Bukannya mengiyakan, Gea malah semakin merengek bahkan cairan bening sudah memenuhi pelupuk matanya.
“Gimana nih Ga?”
Rangga berpikir sejenak, kalau Gea sudah merajuk kaya gini pasti sangat amat susah membujuknya.
“Yaudah, biar gue yang kerjain.”
“Lo sendiri dong?”
Rangga mengangguk, “Gea kalo udah ngerengek gini bakal lama, dari pada makin kejer lo temenin aja.”
Olin beralih melihat Gea di dalam gendongannya, mau tak mau bukan?
Untung saja tugas kelompok kali ini hanya membuat mind map dan tentunya Rangga masih bisa menanganinya sendiri.
“Cupp cupp, udah jangan nangiss, aku kan disini gak kemana-mana.” ujar Olin seraya membelai lembut pucuk kepala Gea di rengkuhan nya.
Olin pun sama heran nya dengan Rangga, tidak biasanya anak kecil mendekati dirinya lebih dulu, bahkan biasanya, anak kecil begitu takut dengan Olin.
Tapi Gea, dia berbeda.
“Eh? Tidur?”
“Tidur ya?” tanya Rangga
Olin mengangguk mengiyakan.
“Pindahin aja di sebelah lo, Lin. Gea berat, nanti lo pegel”
Olin memindahkan kepala Gea untuk bertumpu pada pahanya, mengusap wajahnya pelan dan memperhatikan setiap inci wajah dari gadis mungil yang tertidur itu.
“Cantik”
Satu kata yang keluar dari mulut Olin tanpa disengaja.
Rangga menarik sudut bibirnya mendengar penuturan Olin barusan.
“Lo suka anak kecil ya Lin?”
Olin mengangguk antusias “suka”
“Suka banget”
“Ini pertama kalinya anak kecil gak nangis pas ngeliat gue” tukas Olin.
Mendengar itu, Rangga menghentikan aktivitas menulisnya dan menoleh ke arah Olin di hadapannya
“Gue gak tau kenapa setiap anak kecil yang ketemu sama gue selalu nangis.”
“Padahal gak gue apa-apain.”
“Mungkin karna gue beda kali ya?”
“Beda?”
Olin mengangguk singkat, “iya, beda.”
“Yah... Pokoknya pas gue udah gede nanti dan punya anak, gue mau ngasih anak gue kasih sayang yang sesungguhnya.”
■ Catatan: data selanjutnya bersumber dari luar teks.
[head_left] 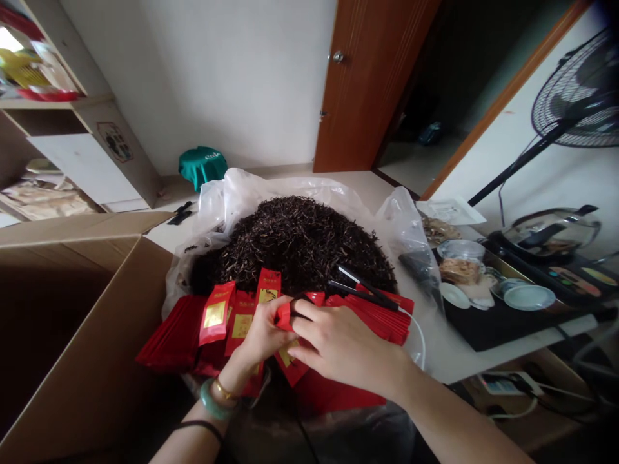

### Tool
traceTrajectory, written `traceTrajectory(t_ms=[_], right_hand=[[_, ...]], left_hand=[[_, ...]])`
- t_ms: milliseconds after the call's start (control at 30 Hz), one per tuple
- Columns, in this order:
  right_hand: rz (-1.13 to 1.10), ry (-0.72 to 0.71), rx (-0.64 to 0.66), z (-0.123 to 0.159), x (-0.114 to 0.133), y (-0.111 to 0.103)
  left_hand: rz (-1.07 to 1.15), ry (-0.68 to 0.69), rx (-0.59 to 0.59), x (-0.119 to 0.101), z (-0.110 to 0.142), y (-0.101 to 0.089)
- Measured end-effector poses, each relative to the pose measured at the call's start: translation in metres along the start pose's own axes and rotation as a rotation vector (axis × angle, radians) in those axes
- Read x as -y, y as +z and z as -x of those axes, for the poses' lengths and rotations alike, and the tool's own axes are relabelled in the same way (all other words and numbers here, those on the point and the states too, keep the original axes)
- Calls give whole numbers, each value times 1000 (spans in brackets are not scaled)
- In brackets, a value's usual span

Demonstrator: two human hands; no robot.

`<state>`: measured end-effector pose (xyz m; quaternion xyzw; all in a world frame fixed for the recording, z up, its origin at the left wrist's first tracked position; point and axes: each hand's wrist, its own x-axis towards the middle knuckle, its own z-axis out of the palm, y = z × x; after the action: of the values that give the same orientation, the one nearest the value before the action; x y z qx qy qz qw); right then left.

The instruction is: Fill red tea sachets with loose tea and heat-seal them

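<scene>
My left hand, with a green bangle on its wrist, pinches a small red packet near its top. The fingers of my right hand close on the same packet from the other side and hide part of it. Around my hands lie several red packets with gold labels, one of them a packet to the left. A stack of flat red packets leans farther left. Beyond my hands rises a heap of dark loose tea leaves.
A clear plastic bag surrounds the tea. An open cardboard box stands at left. Near my right hand, a two-armed black tool with a white cable rests on more red packets. Cups and a glass kettle stand at right.
</scene>
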<state>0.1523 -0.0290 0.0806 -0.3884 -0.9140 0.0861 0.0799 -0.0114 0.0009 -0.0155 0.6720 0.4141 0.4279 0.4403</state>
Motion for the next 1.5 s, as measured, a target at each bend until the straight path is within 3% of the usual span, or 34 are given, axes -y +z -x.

“Biar anak gue gak beda dari yang lain.” jelas Olin yang masih setia memandang Gea dibawahnya
Tentu saja Rangga tidak bodoh, ia tahu ke arah mana pembicaraan ini
“Ya kalo lo mau jadi ibu yang baik, jadi anak yang bener dulu”
“Jangan telattt mulu telat” gurau Rangga mencairkan suasana
Olin memicingkan matanya sinis kepada Rangga, dasar perusak suasana.
Sebenarnya, Rangga sedikit penasaran dengan Olin setelah perempuan itu menjelaskan panjang lebar perihal anak kecil padanya, tapi ia memilih untuk diam, menurutnya itu hal sensitif yang mungkin tak perlu ia tahu.
“Nih, udah.”
“Gue sisain buat lo, nanti kerjain aja dirumah.”
“Kenapa gak disini aja?” tanya Olin.
“Liat jam berapa sekarang, udah jam 5.”
“Nanti lo dicariin, udah mau ujan juga.” jelas Rangga.
“Opal ngapain?”
“Dia nanti yang gantiin duit bahan-bahan”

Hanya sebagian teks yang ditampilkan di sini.